### YOUR OBJECTIVE
Leaving out every picture, copy the lines of the material below exactly, from the line containing "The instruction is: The" through the line containing "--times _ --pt".

##########

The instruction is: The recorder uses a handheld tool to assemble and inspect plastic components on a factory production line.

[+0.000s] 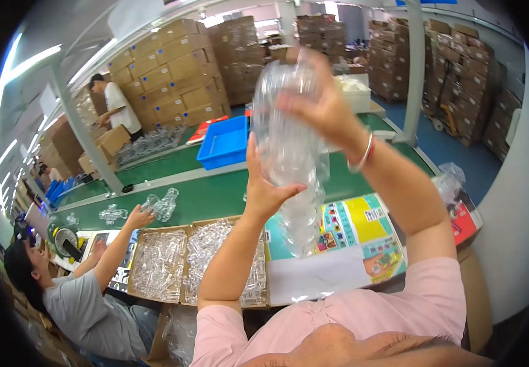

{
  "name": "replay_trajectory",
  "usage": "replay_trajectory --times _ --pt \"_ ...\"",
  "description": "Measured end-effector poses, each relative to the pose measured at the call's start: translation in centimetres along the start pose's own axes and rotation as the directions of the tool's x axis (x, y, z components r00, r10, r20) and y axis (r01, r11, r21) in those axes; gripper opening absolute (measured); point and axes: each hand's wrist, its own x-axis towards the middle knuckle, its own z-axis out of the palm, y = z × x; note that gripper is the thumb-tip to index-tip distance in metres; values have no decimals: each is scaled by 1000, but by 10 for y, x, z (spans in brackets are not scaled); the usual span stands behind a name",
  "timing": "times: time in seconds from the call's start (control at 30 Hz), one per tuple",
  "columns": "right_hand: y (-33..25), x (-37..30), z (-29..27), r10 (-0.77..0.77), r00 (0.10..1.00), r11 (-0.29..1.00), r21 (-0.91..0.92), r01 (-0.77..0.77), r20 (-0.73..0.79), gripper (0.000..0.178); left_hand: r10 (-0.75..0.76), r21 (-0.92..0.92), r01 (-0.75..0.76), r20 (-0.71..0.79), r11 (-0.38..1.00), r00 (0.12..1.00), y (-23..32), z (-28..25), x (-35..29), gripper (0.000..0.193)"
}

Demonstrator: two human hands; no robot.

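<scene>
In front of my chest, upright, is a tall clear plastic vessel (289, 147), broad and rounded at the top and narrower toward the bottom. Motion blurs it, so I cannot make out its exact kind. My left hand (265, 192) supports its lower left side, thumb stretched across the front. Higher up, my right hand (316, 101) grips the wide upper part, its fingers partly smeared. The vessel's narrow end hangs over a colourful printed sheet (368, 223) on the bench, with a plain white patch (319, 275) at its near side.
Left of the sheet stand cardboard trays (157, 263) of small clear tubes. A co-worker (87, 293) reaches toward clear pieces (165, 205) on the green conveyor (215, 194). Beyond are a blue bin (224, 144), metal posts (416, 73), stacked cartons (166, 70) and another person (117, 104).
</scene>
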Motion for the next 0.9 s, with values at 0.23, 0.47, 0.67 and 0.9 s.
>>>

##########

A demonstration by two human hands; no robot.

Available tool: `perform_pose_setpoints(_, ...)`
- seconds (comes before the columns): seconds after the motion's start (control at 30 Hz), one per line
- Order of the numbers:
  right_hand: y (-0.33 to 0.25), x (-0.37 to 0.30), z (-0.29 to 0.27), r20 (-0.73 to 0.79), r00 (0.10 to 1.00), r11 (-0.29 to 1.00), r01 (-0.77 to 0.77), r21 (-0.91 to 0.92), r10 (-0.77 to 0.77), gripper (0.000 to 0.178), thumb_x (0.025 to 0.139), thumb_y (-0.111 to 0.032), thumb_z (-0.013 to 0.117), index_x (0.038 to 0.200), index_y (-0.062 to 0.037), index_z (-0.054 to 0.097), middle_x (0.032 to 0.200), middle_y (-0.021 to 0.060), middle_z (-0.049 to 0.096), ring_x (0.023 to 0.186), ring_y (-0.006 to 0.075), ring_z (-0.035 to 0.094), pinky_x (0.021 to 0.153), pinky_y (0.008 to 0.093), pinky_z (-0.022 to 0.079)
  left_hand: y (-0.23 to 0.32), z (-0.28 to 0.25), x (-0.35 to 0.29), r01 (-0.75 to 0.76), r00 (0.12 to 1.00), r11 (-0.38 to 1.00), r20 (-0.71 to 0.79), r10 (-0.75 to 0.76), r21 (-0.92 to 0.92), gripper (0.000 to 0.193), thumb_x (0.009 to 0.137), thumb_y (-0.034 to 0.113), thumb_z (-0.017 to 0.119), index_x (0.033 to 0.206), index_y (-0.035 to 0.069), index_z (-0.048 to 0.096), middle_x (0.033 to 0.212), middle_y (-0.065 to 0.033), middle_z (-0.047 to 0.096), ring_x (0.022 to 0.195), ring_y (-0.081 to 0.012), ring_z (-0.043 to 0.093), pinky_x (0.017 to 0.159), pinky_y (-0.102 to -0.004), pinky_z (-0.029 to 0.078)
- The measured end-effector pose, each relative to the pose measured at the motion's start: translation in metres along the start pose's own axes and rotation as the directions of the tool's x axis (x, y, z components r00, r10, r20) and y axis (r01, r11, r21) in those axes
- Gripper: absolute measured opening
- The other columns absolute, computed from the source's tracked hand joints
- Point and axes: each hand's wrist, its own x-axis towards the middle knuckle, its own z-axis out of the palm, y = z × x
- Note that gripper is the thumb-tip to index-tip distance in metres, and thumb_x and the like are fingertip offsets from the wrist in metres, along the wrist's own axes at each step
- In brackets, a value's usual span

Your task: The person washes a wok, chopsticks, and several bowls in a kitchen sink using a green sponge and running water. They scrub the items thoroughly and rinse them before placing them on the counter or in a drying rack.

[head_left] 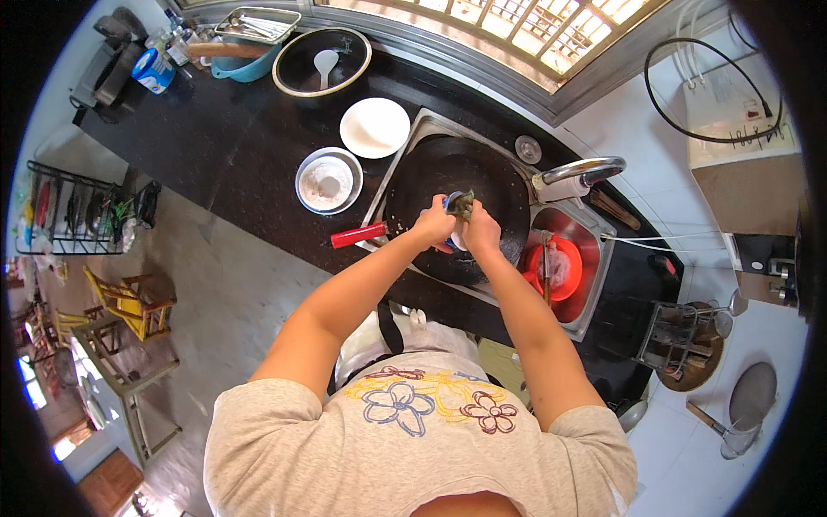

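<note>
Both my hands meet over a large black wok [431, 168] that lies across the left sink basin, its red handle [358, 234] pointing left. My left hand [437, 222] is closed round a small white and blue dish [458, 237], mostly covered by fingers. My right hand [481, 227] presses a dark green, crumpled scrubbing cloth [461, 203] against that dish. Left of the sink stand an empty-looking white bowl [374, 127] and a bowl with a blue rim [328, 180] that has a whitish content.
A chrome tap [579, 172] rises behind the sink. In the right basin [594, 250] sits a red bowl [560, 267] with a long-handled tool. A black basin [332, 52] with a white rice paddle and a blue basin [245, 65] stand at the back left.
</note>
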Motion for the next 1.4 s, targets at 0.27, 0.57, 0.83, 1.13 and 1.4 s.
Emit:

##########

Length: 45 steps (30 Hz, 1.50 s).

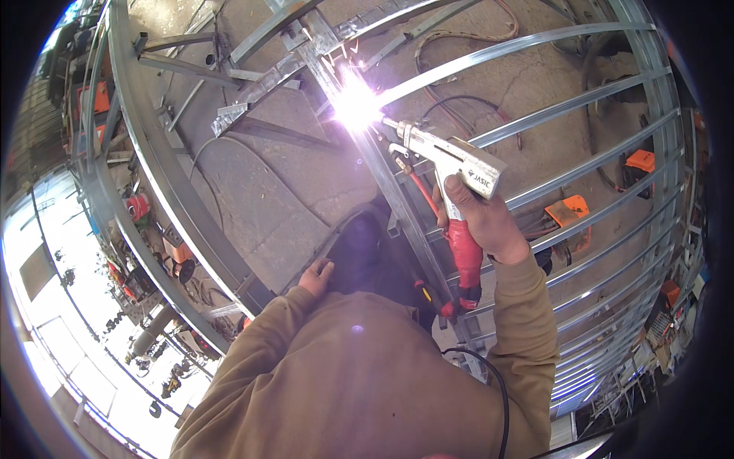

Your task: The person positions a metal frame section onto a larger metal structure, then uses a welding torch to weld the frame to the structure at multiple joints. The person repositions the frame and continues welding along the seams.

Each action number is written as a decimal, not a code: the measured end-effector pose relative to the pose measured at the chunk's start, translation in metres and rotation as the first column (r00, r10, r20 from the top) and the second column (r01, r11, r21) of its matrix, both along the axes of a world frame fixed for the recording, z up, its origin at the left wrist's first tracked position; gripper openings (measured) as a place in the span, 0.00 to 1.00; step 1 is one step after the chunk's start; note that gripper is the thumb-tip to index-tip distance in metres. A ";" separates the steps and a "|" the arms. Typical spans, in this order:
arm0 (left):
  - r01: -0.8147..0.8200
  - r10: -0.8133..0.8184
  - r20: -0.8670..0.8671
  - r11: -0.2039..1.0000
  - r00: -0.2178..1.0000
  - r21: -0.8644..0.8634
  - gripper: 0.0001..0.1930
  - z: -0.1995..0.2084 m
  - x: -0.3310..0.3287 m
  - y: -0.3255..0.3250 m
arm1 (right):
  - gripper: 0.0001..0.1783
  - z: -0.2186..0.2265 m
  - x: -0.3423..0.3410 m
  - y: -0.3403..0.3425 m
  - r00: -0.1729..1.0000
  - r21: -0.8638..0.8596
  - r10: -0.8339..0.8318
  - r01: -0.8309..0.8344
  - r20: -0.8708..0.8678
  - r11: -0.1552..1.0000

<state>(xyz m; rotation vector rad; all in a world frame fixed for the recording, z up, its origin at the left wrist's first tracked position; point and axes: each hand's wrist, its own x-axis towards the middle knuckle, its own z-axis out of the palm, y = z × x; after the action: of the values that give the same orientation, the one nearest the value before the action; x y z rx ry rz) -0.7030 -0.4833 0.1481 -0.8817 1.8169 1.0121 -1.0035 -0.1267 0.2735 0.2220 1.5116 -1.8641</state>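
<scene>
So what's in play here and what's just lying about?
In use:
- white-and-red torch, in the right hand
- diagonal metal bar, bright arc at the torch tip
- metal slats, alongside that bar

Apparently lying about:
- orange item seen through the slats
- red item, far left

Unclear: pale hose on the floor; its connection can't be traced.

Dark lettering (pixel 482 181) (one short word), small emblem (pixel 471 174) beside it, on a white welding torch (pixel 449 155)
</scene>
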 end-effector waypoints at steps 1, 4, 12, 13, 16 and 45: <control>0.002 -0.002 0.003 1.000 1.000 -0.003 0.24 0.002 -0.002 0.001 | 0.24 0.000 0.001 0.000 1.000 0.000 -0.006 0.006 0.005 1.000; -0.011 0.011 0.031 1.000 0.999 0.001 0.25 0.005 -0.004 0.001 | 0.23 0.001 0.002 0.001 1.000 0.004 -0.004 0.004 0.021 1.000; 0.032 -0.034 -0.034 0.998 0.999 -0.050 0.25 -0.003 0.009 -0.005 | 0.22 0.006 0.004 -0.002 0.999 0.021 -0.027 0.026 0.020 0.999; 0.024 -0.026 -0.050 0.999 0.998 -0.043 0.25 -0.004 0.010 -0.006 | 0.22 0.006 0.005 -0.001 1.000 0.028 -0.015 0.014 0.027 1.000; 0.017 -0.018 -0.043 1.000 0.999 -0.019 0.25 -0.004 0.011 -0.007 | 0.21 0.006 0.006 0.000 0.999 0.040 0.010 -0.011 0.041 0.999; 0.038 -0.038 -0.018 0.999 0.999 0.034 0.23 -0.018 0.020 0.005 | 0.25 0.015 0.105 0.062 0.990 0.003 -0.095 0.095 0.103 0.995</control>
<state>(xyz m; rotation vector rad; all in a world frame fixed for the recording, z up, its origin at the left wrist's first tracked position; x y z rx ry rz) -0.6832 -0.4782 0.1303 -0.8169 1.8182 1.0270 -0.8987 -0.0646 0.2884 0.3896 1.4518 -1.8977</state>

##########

### EXERCISE SOLUTION
The instruction is: The recorder uses a handheld tool to assemble and inspect plastic components on a factory production line.

[+0.000s] 

{
  "name": "replay_trajectory",
  "usage": "replay_trajectory --times _ --pt \"_ ...\"",

No further work remains on the exercise.